What is required: Among the records below, find the line with "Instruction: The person" and the line with "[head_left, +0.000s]". Set down both and every line between, exactly and with no pictures, but nothing else.

[Records drawn from a dataset]
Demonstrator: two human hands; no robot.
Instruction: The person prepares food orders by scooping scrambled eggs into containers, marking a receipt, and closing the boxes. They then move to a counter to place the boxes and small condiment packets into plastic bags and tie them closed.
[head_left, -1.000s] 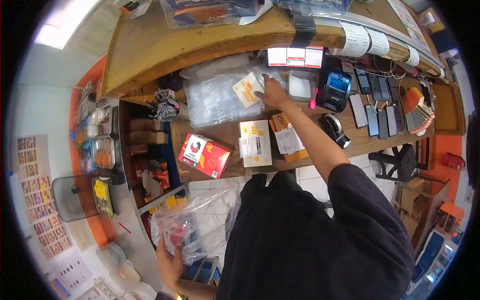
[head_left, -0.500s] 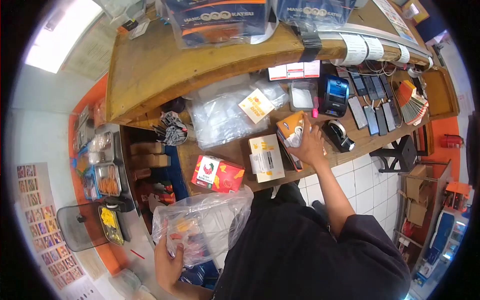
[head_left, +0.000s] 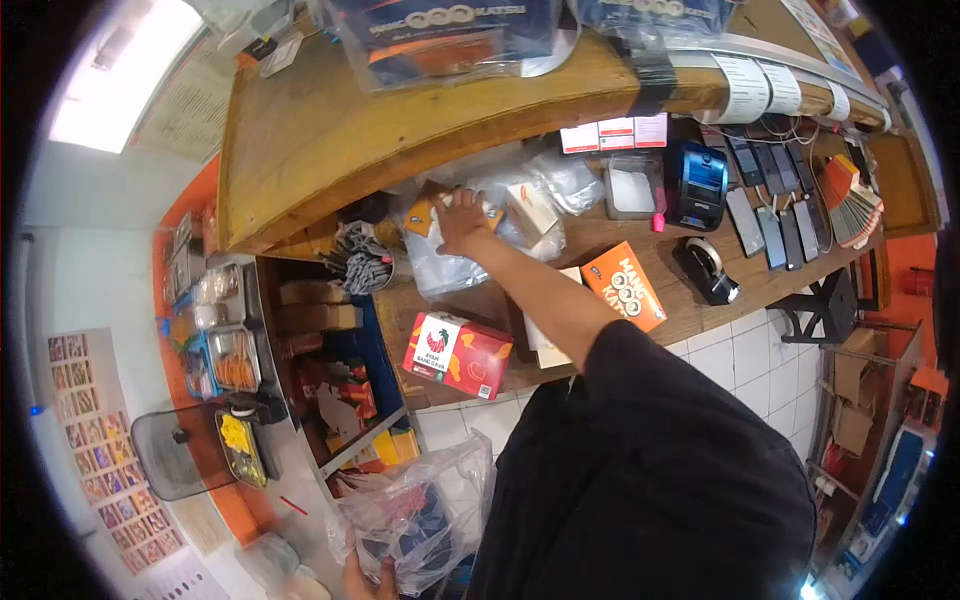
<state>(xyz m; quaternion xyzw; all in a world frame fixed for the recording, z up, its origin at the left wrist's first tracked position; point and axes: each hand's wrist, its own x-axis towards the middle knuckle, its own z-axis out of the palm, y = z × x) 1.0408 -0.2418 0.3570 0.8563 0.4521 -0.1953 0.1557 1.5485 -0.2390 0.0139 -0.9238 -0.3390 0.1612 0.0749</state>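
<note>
My left hand (head_left: 368, 578), low in the view, grips the edge of a clear plastic bag (head_left: 425, 525) that hangs open and crumpled. Stretched across the counter, my right hand (head_left: 463, 222) has its fingers over an orange box (head_left: 421, 217), which is on a pile of clear plastic bags (head_left: 440, 272). A small cream box (head_left: 534, 210) sits tilted just right of that hand. Nearer my body are a red box (head_left: 458, 355) and a white-and-yellow box (head_left: 550, 352), the latter partly hidden by my forearm. Another orange box (head_left: 625, 285) lies right of my arm.
A tape dispenser (head_left: 708, 272), a blue-faced printer (head_left: 697, 185), a clear tub (head_left: 632, 188) and several phones (head_left: 768, 238) occupy the counter's right side. A cup of wrapped utensils (head_left: 362, 258) stands at left. Overhead, the wooden shelf (head_left: 420, 130) carries branded bags. A black stool (head_left: 815, 310) is below.
My right hand has moved left with an orange box onto the plastic bags, uncovering another orange box. The small cream box has tipped. My left hand and its bag are lower.
</note>
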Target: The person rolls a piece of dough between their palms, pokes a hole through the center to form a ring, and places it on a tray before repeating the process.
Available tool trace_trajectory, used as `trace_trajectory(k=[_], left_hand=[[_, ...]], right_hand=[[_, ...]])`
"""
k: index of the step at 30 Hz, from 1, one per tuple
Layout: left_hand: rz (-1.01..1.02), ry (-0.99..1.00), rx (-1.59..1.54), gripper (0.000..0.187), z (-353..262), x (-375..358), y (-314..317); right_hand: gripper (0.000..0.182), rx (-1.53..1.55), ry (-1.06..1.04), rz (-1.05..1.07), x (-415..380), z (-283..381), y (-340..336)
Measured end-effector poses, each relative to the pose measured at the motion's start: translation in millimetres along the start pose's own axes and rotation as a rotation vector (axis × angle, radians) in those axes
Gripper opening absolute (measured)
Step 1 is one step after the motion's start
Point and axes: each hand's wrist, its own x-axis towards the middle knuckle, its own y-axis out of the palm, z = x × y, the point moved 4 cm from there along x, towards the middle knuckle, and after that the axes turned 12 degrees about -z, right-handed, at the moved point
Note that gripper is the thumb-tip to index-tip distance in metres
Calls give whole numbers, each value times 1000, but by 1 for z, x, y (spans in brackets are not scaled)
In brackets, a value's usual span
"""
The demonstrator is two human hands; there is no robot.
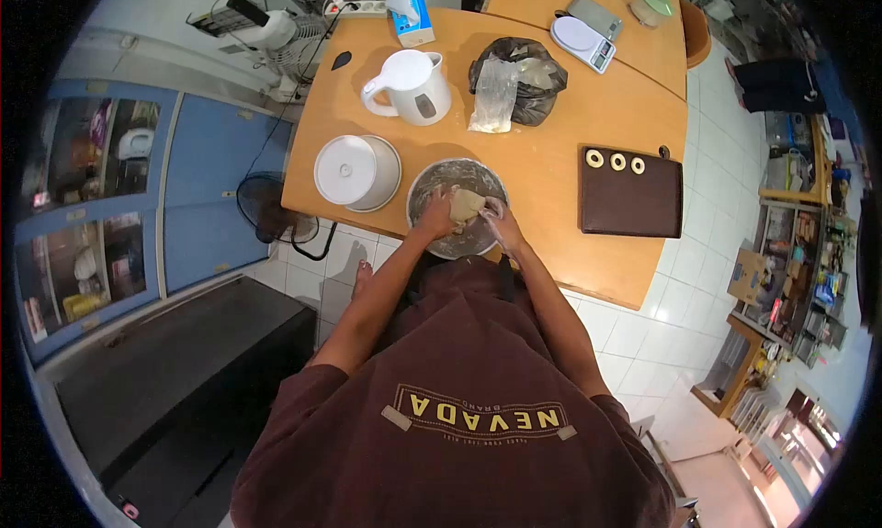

Your response:
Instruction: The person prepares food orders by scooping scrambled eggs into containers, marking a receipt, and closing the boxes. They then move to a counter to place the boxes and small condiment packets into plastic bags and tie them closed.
[head_left, -1.000s] 
[head_left, -0.500s] 
[head_left, +0.000s] 

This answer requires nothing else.